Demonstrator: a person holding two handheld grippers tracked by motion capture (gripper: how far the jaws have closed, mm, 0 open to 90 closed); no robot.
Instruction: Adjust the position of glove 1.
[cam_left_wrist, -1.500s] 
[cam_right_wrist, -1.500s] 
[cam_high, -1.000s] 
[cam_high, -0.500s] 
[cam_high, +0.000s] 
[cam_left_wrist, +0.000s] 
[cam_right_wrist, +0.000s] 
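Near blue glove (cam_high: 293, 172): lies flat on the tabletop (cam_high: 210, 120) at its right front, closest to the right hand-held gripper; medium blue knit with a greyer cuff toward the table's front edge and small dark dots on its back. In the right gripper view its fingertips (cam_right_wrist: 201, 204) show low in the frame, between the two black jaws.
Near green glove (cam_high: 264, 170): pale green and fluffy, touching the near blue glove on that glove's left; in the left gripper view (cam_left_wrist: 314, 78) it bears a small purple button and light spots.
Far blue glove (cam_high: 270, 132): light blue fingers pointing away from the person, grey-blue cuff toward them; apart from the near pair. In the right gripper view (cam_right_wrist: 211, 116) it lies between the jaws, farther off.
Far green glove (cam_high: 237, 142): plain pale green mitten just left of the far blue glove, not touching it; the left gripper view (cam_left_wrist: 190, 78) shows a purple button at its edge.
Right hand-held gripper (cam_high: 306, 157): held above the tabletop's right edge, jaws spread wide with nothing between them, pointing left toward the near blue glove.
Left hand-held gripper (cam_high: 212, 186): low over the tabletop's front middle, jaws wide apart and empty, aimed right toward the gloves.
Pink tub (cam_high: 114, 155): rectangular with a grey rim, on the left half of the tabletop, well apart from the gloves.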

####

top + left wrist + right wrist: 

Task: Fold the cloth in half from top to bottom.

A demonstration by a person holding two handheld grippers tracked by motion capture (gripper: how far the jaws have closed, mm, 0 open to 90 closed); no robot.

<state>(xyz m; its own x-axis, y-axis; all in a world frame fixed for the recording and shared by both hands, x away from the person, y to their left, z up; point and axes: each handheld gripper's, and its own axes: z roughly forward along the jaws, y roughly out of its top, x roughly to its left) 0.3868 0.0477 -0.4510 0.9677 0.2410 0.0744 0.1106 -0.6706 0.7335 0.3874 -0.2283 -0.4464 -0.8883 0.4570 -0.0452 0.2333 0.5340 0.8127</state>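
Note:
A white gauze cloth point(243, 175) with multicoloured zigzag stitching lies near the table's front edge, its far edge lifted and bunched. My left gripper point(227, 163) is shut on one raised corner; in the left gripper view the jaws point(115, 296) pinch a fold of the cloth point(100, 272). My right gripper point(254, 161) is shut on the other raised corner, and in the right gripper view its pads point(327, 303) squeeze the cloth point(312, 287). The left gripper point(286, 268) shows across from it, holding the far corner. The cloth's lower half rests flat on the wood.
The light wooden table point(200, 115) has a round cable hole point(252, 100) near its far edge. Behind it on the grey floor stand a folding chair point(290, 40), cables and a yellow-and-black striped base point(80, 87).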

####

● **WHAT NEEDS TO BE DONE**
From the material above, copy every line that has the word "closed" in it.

● **TASK ANSWER**
Demonstrator: a person holding two handheld grippers tracked by motion capture (gripper: how far the jaws have closed, mm, 0 open to 90 closed); no robot.
A demonstration by a person holding two handheld grippers tracked by motion capture (gripper: how far the jaws have closed, mm, 0 open to 90 closed); no robot.

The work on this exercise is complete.